[WORK ITEM] Each line containing the string "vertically" should be copied out of the entries.

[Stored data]
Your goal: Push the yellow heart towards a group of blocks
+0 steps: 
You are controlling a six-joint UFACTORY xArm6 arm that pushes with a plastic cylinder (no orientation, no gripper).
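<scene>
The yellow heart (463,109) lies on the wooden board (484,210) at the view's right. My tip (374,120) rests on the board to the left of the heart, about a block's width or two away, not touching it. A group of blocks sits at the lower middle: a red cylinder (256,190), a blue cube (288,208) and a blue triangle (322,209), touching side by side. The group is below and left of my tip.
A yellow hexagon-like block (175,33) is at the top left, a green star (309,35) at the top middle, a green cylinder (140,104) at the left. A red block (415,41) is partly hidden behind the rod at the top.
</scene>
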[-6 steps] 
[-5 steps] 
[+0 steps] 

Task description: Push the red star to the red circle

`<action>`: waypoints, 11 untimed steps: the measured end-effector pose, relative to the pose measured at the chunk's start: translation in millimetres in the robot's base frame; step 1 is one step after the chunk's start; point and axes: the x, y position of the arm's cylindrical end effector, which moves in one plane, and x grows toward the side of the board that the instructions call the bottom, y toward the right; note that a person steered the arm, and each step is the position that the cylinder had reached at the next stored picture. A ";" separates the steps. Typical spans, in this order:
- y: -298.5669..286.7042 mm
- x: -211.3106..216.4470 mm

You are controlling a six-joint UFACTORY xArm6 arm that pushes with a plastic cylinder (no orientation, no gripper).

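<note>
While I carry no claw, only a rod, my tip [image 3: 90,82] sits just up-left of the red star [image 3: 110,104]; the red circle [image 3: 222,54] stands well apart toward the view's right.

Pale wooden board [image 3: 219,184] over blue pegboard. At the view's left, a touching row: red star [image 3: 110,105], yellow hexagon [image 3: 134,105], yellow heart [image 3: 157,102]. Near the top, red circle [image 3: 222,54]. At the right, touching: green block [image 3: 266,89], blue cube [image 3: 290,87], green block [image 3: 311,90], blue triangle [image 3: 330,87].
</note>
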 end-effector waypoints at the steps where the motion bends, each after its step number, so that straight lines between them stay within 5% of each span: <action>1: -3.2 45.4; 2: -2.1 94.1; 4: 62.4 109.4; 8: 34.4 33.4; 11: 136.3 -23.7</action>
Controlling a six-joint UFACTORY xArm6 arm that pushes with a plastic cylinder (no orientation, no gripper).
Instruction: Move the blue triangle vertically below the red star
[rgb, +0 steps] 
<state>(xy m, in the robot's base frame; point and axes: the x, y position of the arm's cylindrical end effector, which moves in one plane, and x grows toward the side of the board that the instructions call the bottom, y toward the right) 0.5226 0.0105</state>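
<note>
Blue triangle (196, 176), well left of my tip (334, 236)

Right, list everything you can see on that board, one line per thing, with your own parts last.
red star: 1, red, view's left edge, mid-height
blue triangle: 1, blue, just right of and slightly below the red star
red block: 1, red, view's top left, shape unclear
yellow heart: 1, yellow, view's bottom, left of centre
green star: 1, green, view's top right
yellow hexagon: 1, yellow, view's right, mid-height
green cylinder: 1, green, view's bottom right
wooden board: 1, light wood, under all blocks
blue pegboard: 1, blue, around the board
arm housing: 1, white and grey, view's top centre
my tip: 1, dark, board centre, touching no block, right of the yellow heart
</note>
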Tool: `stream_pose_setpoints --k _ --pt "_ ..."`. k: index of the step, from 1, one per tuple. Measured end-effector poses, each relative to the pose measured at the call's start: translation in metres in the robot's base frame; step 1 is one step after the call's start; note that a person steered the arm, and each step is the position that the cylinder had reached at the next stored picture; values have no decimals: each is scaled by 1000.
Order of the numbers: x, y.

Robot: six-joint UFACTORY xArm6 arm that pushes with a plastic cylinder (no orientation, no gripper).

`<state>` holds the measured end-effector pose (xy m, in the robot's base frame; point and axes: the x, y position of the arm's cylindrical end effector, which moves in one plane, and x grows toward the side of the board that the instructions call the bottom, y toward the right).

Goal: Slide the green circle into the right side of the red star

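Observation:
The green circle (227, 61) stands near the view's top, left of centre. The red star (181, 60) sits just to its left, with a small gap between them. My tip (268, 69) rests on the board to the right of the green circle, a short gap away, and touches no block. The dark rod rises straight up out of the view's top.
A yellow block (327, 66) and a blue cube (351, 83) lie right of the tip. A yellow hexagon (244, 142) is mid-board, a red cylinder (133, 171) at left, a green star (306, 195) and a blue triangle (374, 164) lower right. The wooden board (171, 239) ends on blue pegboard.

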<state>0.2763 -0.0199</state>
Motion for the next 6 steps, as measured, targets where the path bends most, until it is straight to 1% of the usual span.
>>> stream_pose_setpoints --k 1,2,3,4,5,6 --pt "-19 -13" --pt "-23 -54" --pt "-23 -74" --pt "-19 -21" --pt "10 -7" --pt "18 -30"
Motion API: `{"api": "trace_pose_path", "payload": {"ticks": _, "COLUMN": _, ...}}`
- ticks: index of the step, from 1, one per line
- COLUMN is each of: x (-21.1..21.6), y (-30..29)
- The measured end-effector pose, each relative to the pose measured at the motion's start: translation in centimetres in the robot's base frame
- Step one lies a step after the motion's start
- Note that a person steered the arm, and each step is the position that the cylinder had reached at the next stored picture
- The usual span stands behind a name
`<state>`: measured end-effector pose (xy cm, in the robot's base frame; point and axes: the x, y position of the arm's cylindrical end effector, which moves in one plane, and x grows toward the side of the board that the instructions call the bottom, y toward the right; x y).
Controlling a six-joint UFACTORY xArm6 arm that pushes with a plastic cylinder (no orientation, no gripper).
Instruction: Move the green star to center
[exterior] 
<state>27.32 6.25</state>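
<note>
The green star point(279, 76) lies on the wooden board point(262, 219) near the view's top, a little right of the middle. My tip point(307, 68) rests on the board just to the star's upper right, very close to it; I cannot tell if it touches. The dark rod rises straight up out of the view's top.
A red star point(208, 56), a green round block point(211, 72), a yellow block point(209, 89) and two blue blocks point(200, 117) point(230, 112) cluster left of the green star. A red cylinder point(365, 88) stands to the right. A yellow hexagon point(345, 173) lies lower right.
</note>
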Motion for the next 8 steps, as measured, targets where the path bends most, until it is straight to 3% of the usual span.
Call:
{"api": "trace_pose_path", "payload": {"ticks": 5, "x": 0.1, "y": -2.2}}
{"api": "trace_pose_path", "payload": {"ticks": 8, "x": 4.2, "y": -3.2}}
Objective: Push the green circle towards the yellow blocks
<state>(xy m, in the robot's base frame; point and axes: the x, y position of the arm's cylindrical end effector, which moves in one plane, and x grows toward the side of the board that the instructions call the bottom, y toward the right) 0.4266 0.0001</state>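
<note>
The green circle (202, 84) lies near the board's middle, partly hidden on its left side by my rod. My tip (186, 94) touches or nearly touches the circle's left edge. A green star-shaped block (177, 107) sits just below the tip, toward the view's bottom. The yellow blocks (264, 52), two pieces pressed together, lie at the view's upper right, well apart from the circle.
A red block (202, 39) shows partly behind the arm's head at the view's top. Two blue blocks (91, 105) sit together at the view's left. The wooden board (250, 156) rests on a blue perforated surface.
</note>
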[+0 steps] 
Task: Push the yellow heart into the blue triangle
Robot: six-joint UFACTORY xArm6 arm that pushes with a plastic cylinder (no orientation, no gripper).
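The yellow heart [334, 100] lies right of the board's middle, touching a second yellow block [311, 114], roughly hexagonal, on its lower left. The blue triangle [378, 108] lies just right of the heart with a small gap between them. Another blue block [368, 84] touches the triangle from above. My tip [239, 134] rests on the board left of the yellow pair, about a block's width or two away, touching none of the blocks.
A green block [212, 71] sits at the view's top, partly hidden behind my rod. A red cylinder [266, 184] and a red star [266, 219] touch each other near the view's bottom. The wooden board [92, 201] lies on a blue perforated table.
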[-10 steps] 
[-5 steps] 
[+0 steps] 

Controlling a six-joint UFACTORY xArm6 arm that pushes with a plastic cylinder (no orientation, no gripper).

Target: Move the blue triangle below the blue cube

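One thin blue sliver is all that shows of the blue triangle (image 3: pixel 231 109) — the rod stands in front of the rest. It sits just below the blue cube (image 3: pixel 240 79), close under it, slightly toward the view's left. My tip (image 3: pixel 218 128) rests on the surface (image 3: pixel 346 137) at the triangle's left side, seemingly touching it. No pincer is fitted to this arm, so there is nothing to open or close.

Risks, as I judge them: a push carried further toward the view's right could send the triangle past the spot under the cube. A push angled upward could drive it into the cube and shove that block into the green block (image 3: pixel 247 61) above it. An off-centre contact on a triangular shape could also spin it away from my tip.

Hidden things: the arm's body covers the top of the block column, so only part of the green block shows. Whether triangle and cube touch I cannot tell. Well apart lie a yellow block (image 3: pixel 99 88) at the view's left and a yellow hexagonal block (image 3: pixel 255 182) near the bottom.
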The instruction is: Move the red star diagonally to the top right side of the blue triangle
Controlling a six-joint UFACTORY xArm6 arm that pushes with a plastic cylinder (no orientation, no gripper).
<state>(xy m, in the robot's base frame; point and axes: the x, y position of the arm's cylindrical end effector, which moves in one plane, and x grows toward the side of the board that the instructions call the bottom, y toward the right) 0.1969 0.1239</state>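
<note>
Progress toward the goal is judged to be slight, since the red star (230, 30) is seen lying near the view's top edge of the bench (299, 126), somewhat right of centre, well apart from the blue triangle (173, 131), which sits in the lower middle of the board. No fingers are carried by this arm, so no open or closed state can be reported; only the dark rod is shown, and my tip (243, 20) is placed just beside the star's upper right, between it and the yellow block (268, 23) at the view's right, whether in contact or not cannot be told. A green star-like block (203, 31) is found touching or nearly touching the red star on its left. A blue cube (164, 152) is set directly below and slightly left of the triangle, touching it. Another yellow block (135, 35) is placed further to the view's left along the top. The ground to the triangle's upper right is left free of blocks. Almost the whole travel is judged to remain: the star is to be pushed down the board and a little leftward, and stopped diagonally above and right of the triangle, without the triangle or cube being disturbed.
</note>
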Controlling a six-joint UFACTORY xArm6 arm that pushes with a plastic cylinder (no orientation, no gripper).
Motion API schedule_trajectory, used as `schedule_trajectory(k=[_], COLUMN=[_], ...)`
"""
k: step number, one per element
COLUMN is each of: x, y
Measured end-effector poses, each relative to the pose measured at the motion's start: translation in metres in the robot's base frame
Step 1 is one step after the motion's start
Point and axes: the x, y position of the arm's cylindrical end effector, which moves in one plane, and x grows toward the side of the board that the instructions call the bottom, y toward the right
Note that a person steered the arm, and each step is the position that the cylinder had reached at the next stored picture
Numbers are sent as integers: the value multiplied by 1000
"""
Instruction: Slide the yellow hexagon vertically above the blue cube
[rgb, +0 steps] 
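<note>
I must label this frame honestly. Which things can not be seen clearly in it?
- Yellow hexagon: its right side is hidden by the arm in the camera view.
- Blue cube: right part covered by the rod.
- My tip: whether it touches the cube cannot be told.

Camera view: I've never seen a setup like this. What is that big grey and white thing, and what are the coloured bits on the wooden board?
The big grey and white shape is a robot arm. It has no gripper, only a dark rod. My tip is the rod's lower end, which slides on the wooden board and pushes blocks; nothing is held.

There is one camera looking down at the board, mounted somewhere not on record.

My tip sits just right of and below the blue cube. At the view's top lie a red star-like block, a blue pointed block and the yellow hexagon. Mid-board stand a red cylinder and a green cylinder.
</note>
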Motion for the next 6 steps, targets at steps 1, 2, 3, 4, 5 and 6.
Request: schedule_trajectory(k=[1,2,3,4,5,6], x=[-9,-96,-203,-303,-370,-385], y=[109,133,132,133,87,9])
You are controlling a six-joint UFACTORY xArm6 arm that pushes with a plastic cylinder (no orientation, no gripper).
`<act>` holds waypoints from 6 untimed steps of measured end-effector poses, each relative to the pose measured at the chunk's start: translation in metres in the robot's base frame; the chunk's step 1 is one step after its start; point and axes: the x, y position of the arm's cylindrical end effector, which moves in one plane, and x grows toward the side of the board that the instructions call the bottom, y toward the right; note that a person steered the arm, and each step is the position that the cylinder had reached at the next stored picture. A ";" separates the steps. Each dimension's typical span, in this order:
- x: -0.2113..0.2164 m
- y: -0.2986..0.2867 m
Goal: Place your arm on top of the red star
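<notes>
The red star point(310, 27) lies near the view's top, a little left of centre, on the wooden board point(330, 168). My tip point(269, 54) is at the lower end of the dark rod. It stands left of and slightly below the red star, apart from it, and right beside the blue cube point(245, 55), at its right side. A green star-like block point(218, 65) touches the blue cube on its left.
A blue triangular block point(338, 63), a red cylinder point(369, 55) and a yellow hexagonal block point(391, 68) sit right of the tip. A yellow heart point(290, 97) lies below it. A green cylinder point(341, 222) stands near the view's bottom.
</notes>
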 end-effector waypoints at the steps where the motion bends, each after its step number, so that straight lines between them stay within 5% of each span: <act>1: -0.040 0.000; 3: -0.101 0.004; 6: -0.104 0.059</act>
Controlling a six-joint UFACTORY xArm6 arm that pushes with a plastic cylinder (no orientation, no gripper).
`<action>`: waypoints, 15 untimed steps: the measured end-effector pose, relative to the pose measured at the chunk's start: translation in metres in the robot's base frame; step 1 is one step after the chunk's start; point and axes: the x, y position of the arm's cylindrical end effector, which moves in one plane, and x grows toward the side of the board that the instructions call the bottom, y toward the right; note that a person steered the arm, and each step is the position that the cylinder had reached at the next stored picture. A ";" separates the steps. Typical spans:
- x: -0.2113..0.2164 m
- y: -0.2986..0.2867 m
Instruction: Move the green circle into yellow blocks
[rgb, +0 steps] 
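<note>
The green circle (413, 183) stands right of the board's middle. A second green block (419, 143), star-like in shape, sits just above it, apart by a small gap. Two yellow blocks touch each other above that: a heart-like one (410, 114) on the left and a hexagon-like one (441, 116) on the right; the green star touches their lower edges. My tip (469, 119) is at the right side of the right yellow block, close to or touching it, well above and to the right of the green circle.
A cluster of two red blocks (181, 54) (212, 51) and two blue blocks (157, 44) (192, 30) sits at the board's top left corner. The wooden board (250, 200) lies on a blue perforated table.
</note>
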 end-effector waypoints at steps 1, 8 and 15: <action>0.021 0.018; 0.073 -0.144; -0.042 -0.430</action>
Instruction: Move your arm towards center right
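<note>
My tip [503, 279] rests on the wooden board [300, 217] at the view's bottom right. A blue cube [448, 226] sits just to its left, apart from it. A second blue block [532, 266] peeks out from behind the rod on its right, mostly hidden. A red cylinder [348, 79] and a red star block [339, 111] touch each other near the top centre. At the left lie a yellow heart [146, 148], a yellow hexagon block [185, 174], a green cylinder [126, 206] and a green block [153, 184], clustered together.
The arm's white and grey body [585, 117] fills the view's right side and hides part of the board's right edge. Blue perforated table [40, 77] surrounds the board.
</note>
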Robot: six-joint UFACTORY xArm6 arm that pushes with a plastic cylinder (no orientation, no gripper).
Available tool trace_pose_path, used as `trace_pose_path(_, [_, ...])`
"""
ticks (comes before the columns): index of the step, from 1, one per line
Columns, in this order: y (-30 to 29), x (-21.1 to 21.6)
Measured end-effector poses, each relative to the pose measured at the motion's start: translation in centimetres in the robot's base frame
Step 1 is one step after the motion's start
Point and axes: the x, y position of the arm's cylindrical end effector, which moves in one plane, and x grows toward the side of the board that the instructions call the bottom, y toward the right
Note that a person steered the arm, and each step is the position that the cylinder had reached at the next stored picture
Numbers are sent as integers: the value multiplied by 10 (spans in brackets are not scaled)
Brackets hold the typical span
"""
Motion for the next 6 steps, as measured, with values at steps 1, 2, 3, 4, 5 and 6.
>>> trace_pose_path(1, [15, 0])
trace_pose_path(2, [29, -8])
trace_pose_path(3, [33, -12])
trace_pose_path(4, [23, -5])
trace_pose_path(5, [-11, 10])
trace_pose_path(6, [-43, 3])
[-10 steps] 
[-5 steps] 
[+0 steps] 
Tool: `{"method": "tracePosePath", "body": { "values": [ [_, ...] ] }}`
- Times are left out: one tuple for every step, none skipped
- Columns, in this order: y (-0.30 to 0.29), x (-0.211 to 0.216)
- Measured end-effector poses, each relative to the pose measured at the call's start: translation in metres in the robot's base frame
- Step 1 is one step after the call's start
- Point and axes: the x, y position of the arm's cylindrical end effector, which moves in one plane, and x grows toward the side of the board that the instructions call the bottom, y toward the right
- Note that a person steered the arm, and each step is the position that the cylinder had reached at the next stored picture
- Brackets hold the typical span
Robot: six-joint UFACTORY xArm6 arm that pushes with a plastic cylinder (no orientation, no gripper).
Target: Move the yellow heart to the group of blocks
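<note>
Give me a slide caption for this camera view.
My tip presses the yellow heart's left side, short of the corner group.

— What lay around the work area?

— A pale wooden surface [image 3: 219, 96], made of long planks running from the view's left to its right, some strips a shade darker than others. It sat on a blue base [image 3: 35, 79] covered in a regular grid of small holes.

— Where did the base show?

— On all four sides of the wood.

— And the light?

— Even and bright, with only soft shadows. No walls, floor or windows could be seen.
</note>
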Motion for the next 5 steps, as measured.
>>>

[TASK ANSWER]
Instruction: Move the blue triangle vertically below the red star
Instruction: Slide the yellow hexagon vertically above the blue cube

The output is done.